Bugabooboo escorted Chamelion aside. "Well, Sir, I passed out the spray just like you tell me and they begin to take it and take it. They bring family and friends. It's like a club. They call themselves the cult of passificity. And quess whose high pries and sole dispenser of the sacramental spray? Yours truly, Bugabooboo."
"Buzz, buzz."
"Can't you shut them up?"
"Don't worry. They know your the head of the outfit, General."
"Yetha, yetha."
"Great, then I can get rid of them."
"Don't do that. Don't talk to them. I've been to research again. The best way to keep a following is to stay away from them and give them crazy sayings and dumb stuff to do. Treat them like they were recruits."
"I don't want them. Get rid of them."
"I'm afraid we can't, Geneva and all that."
"Crap."
"They are our prisoners."
"You telling me we're stuck with them." Chamelion sat down and dipped his head to his hands looking much like the famous painting of William the Conqueror sitting on the can.
"Yes, but it's not real bad. I maen the're buying the spray. But we do have a problem."
Chamelion raised his head. "No, I can't beleive that. I came for Doggles and end up head keeper at an asylum for armpit lunatics and land grabbers."
"We're running out of resources."
"Damn it, that's been my point all along." Here we are in the middle of an invasion and we're low on funds. If we had been adequately supplied by a large approbriation, this could never have happened. We would have conquered this cheap ungrateful country. Instead I'm faced with trying to run an army on an empty stomach and we're not going to get too far."
"Excuse me, General.

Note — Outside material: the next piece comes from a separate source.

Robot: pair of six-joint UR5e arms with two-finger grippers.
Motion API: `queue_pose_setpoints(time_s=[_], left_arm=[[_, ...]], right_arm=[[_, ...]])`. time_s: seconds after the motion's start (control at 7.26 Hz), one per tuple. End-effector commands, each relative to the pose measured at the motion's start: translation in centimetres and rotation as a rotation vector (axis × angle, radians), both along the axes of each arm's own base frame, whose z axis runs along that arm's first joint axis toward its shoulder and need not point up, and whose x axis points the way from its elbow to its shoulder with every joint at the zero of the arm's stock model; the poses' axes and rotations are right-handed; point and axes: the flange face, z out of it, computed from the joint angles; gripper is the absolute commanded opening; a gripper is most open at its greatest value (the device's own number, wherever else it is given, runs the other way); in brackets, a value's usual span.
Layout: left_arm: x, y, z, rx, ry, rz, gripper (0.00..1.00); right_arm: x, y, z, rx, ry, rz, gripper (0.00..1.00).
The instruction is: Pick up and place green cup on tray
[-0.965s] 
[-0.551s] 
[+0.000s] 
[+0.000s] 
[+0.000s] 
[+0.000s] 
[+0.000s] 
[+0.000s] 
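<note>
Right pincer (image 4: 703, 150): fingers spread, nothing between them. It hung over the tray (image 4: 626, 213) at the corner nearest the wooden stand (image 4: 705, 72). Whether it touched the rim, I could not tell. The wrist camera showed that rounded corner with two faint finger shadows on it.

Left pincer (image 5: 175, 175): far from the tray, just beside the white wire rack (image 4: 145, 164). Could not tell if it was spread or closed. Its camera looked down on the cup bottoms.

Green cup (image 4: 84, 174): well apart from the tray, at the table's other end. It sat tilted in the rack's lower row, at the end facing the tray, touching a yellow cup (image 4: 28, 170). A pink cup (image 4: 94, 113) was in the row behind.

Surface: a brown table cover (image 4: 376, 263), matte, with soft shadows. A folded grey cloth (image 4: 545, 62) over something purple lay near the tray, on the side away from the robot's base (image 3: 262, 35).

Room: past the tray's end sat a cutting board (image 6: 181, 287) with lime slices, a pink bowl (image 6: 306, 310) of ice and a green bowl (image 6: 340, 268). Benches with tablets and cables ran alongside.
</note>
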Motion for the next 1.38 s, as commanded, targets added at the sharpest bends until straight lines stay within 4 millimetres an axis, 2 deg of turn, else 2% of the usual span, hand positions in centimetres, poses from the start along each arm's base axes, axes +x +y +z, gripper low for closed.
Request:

There's someone to see you."
"I don't have the time for another nut."
"She says she's got an offer you can't refuse."
"Oh yeh, watch me." The General followed Salamander like the Mexican Army was followed by Houston's troops yelling, "Remember the T.P."
She could have made a whole army drop the flag. "Oh you must be General Chamelion."
The General forgot what it was he was to refuse.
"General, I think I can help you with exposure.~
The General prudently kept his shirt on.
"Your invasion needs coverage. Lood here. Page 23, column J of the Times, "General Assaults on Beach.' Even if a reader got to page 23, he'd expect a crime report. I can get you into the homes of millions of viewers."
Chamelion shot a look at Bugabooboo's cult. "Will they be in their homes? I really don't need to meet them, just pick up a few things, canned goods, etc."
"I can get an hour magazine-type format story on you, an hour T.V. time can do more good for you than three hundred years of crusades did for the philosophy of Christ. Your a distinquished looking man. Your image enhancement value is probably one hundred percent. To get to the specifics, we're willing to pay you a handsome sum. Since all our video equipment is tied to the Presidential Cnovention, it will necessitate the movement of your troops to the convention hall and we will, of course, pick up the bill. We'll need footage of your troops sacking and rampaging but we can arrange that after you sign this release."
The General searched his memory from his years at the Point for a lesson that might cover such a proposal. He realized for the first time in his career that the axiom he had refused to believe was in fact, a reality. The army fights its current battles with obsolete tactics caged from its previous war. Surely someone must have forseen that the next war would not be with conventional weapons. Now he was left with his own trial and error techniques on how to fight this media warfare. Errors that could mean the image loss of entire units of men. The General balked at committing his men's image, but he began to sense something.
The same something that the Generals of World War I sensed when they instinctively know the difference between their elbow and a trench in the ground. Something told the General his choice was clear.
"General, I've got dead air. Get on the air with me. Go on the air."
Chamelion listened to the voice. "We'll hit 'em on land. We'll hit 'em on sea. We'll hit 'em on the air."